A Woman on the Edge of Time
can’t help either. Susie says she would recognise the cottage if she saw it, and suggests we drive out together next time she is in London, though she is not due down for a few weeks and I am impatient. It is hard to explain why it is so important to me, but it is: this is the cottage where Hannah grew up, where she lived in the stories that until recently were all I knew of her childhood.
    I think about the Clarks. Susie says they stayed on at London Road after the Fyvels left, and though she doesn’t know where they went, it is not unlikely that they remained in the area. Clarkie would surely be dead by now, but what about her son, Roger, Hannah’s friend in my grandmother’s stories?
    Clark is a common name, and I am not sure it wasn’t Clarke or even Clerk, but searching online I discover a Roger Clark from Amersham, of about the right age, who belongs to a vintage-car club, and through this I get his phone number.

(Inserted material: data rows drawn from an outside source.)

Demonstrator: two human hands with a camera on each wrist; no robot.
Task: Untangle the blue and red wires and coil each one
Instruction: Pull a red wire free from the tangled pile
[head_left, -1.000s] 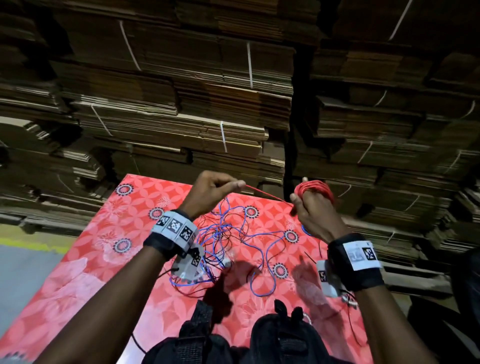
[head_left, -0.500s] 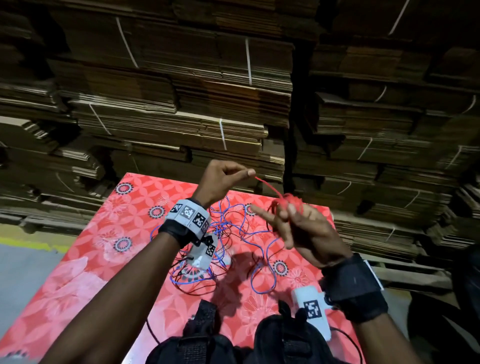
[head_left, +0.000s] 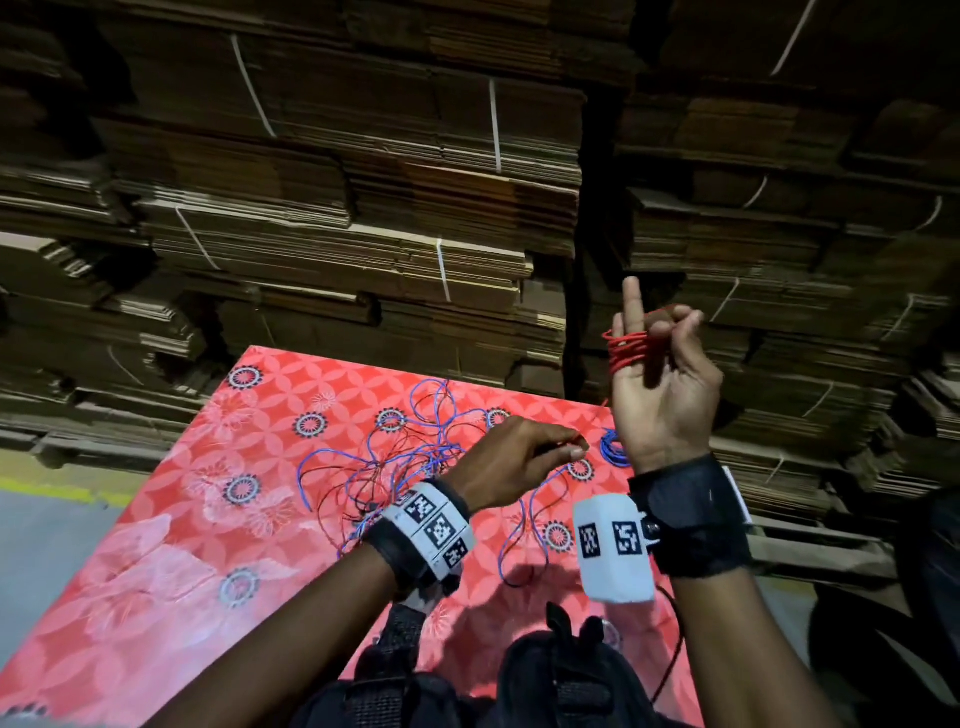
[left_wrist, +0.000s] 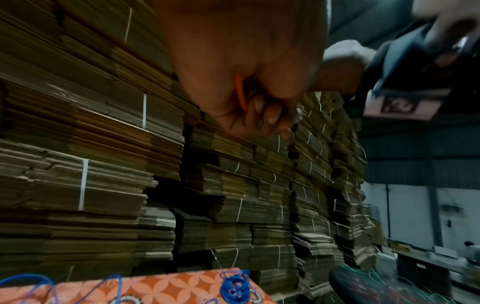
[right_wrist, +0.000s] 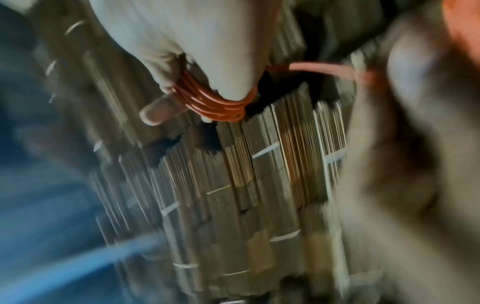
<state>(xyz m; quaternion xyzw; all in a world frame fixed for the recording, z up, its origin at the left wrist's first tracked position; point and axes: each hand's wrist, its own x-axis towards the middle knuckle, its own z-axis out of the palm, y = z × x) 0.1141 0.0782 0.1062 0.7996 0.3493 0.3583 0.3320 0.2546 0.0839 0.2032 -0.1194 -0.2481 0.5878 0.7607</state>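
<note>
My right hand (head_left: 654, 332) is raised palm toward me beyond the table's right edge. A red wire coil (head_left: 627, 352) (right_wrist: 215, 102) is wound round its fingers; one finger points straight up and the others curl toward the thumb. My left hand (head_left: 574, 449) (left_wrist: 259, 111) hovers lower, over the cloth, and pinches the red wire (left_wrist: 240, 92) that runs to the coil. A loose tangle of blue and red wires (head_left: 405, 452) lies on the red floral cloth (head_left: 208, 519). Near the cloth's right edge lies a small blue coil (head_left: 613, 451) (left_wrist: 235, 286).
Tall stacks of strapped flat cardboard (head_left: 337, 208) stand close behind and to the right of the table. A black bag (head_left: 561, 686) sits at the near edge. Grey floor with a yellow line (head_left: 47, 488) shows on the left.
My right hand has risen and turned palm toward me with the red coil on its fingers. My left hand has dropped lower and to the right, still pinching the red wire.
</note>
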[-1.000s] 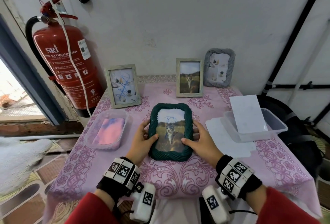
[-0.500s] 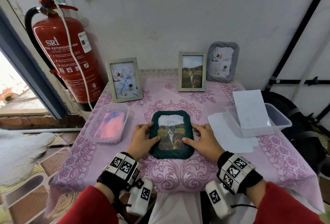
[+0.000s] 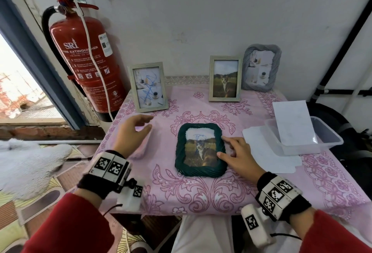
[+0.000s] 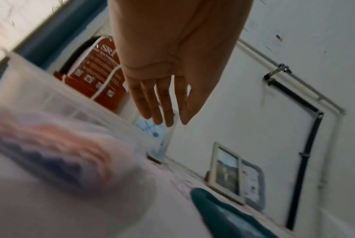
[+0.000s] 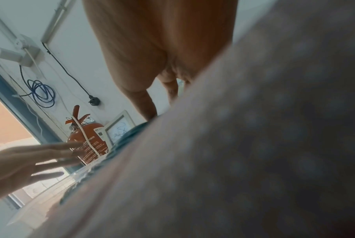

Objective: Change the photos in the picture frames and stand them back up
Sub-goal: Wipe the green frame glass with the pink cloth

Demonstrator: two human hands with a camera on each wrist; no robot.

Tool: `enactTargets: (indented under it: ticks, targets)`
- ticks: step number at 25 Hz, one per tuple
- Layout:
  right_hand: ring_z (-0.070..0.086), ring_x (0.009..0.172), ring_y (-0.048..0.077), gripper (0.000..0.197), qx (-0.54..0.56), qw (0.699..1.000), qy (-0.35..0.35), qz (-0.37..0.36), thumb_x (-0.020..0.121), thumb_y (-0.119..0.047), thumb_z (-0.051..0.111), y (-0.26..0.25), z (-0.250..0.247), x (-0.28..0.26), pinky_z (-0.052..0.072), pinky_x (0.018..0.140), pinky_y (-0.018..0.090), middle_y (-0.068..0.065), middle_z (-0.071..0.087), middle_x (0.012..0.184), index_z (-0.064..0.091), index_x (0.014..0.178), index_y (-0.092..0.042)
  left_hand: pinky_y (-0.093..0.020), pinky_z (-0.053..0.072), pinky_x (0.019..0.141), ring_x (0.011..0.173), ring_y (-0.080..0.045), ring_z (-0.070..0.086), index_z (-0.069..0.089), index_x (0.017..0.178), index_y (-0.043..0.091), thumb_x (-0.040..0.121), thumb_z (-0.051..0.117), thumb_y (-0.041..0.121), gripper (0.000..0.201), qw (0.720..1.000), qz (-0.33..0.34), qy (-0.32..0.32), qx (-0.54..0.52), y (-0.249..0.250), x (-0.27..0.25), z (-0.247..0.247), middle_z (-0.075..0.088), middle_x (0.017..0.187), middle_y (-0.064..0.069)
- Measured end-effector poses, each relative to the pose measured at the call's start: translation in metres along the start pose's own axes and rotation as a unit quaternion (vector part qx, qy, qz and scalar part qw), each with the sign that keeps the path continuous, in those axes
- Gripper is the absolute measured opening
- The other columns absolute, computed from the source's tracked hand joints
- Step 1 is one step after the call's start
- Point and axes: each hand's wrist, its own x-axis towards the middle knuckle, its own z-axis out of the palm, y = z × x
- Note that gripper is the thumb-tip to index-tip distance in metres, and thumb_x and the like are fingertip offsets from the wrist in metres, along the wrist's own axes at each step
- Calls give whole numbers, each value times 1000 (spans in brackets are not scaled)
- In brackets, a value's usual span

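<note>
A dark green frame (image 3: 200, 150) with a cat photo lies flat, face up, in the middle of the pink tablecloth (image 3: 201, 192). My right hand (image 3: 223, 146) rests on its right edge with thumb and fingers laid straight. My left hand (image 3: 148, 122) hovers open to the left, over a clear tub with a pink cloth (image 4: 60, 145), and holds nothing. Three frames stand at the back: a pale wooden one with a scribbled photo (image 3: 149, 86), a wooden one with a cat photo (image 3: 225, 78), and a grey one (image 3: 260, 67). The green frame's corner (image 4: 223, 214) shows in the left wrist view.
A clear plastic tub (image 3: 322, 140) at the right holds a white sheet (image 3: 291, 121), and more white sheets (image 3: 267, 152) lie beside it. A red fire extinguisher (image 3: 88, 61) stands against the wall at the table's back left. The wall runs close behind the frames.
My left hand has let go of the green frame and moved left, over the tub with the pink cloth. The right hand stays on the frame's right edge. The frame lies flat.
</note>
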Motion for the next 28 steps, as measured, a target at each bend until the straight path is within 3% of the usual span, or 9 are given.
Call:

    When I call, Roger seems almost as delighted to hear from me as I am to have found him. Evescot was the third cottage from the left, he says. The Clarks’s was the end cottage. They lived there until 1961. Hannah came with my grandmother to visit when he was about fourteen or fifteen, he remembers, but he stayed in his room and refused to come downstairs.
    HIS WIFE IS about to have an operation, but he would be happy to see me after that. Less impatient now that I have found him, I suggest a day when Susie will be in London, and a couple of weeks later, Susie and I drive out to Amersham.
    On the way, Susie reminds me of my grandmother’s stories, some of which I have forgotten. The incident with the chicken shed was apparently part of a broader campaign Hannah waged against Clarkie. On another occasion, she helped Roger escape when Clarkie locked him in his room by instructing him to tie sheets together and climb out of his window. She also orchestrated the local children to hide in the brambles when Clarkie went blackberrying and to jump out at her. These stories carry me so readily back to the images in my childhood mind that I am almost surprised when we knock on Roger’s door and it is answered by a smiling grey-haired man and not the boy of my imagination.
    In his sitting room, Roger shows us a picture of himself as exactly the gap-toothed boy I pictured. Though when we tell him about my grandmother’s stories, he corrects us. His mother may have helped my grandmother out with eggs — it was her chicken shed — but she wasn’t anyone’s housekeeper. Nor was she ever cruel to him.
    He and Hannah, he tells us, were part of a gang of children living in the cottages who went around stealing apples and walnuts from people’s gardens, picking mushrooms, hunting squirrels with homemade catapults. The men were mostly gone to war, and the fields and woods and roads were empty. In those days, you could wait for an hour for a car to come along London Road.
    There was a rubbish dump a little further along, and they would search through it for anything they might be able to use — old toys, bicycle parts. They found a bathtub once, and dragged it down to the river, and plugged up the hole and used it as a boat. At night they would sit on the dump, smoking cigarettes.
    All this is new to me — Hannah the tomboy, as Roger describes her, running wild with her countryside gang. Though I wonder how much these are Roger’s stories, how much Hannah was actually present in them, whether she wouldn’t often have been at Chesham Bois or gymkhanas with Sonia and Tasha.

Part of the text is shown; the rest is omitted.